### Task prompt
Could you print the full listing again, exactly as written?

Exercise data Block Start

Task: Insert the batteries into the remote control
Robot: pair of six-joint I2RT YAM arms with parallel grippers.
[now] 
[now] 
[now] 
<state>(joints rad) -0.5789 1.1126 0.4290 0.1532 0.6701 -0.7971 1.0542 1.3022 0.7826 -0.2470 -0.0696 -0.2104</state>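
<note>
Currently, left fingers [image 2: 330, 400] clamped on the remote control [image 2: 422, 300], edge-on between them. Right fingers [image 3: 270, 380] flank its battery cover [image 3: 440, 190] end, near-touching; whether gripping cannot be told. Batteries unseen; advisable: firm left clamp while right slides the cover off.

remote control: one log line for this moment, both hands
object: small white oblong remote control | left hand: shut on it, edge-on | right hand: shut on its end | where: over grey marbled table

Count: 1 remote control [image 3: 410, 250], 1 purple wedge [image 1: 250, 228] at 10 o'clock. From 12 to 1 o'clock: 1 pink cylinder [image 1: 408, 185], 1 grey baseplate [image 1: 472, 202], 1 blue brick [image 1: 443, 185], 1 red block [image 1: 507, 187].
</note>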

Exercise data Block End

### Solution for this problem
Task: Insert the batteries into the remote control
Robot: pair of six-joint I2RT YAM arms with parallel grippers.
[now] 
[now] 
[now] 
<state>(joints rad) -0.5789 1.1126 0.4290 0.1532 0.6701 -0.7971 1.0542 1.3022 0.7826 -0.2470 -0.0696 -0.2104</state>
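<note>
Currently, left fingers [image 2: 330, 400] clamped on the remote control [image 2: 422, 300], edge-on between them. Right fingers [image 3: 270, 380] flank its battery cover [image 3: 440, 190] end, near-touching; whether gripping cannot be told. Batteries unseen; advisable: firm left clamp while right slides the cover off.

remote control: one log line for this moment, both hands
object: small white oblong remote control | left hand: shut on it, edge-on | right hand: shut on its end | where: over grey marbled table

Count: 1 remote control [image 3: 410, 250], 1 purple wedge [image 1: 250, 228] at 10 o'clock. From 12 to 1 o'clock: 1 pink cylinder [image 1: 408, 185], 1 grey baseplate [image 1: 472, 202], 1 blue brick [image 1: 443, 185], 1 red block [image 1: 507, 187].
</note>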

Nothing else is needed for this exercise.